O’Gorman held up his hand and Plimpton sat back in his seat. A pall settled over the chambers.
For the first time during the inquest, Barnaby looked uncomfortable. He shifted almost imperceptibly. He coughed and said, “That depends.”
O’Gorman smiled. “Picture your ledgers, Mr. Barnaby. You can do it. Close your eyes. Look real close. You see that comma? In the fifth volume, on the fourth page, in the third column? Mixed in with all of those numbers. All those digits. All of that wealth. Can you see it? I know it’s difficult. It’s so damned small and insignificant. Why, that’s no comma at all, although it looks like one. That’s no speck of ink, Mr. Barnaby. That’s nothing but a mother’s tear.”
* * *
It was a cloudy night. A front had swept in from the west, and raindrops spattered the skylight. It was humid and hot. Lightning clawed at the sky. It felt like it would never stop raining.

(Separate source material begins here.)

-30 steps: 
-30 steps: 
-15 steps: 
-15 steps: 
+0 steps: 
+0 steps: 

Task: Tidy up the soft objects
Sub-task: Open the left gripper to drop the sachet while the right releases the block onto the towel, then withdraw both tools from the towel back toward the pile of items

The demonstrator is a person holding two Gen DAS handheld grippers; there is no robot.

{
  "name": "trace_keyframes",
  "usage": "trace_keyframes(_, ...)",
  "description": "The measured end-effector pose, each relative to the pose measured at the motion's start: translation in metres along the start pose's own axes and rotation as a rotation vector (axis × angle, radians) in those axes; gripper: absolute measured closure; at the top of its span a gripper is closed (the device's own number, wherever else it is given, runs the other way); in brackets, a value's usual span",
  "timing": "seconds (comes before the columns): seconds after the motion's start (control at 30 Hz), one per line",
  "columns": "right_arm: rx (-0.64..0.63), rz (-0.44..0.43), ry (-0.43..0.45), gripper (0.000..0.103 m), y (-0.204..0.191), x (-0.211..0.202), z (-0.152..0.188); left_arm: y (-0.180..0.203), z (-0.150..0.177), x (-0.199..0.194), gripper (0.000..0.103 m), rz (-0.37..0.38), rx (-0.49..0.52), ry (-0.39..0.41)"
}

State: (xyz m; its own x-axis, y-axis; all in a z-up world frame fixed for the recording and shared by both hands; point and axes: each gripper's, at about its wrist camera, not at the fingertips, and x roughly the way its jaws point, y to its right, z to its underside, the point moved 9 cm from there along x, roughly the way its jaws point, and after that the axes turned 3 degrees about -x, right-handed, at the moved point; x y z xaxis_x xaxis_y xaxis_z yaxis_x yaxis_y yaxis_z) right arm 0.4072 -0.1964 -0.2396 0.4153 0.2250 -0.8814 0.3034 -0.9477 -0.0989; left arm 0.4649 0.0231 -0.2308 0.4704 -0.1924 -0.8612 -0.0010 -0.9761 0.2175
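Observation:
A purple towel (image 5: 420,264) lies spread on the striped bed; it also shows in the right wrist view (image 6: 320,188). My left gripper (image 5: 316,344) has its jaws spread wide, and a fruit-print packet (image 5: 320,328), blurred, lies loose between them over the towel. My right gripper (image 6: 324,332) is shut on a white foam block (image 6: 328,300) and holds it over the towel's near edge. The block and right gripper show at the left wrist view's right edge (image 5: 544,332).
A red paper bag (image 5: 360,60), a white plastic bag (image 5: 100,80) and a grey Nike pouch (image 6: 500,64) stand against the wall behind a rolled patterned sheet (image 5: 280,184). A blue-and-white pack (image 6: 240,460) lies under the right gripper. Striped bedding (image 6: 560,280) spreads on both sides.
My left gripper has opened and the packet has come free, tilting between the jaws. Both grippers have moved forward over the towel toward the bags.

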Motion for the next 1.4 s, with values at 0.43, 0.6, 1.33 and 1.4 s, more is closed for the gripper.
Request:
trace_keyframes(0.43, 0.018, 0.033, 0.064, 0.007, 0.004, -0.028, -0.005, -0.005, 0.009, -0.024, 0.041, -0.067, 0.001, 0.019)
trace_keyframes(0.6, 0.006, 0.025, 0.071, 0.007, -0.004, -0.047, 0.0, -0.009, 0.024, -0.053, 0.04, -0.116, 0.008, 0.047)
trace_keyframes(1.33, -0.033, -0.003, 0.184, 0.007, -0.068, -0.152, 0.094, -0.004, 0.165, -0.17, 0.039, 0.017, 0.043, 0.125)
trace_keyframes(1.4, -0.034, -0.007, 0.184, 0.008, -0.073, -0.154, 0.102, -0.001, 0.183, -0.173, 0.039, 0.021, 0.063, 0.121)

Dustin was sleeping alone. Henrik was working a double, and Mrs. Silverstein snored on the sofa next door. I came in through the skylight this time. I reasoned that if I came in from above, the room might stay warm a bit longer. But it didn’t work. As soon as I descended, I saw the breath around his mouth start to whiten. Dustin curled inward. He nuzzled his blanket and turned. I saw his face then, lit up by lightning. It glimmered and shone. Lines of rain on the skylight cast shadows that mottled his cheekbones and brow. Like tears. Shadow tears.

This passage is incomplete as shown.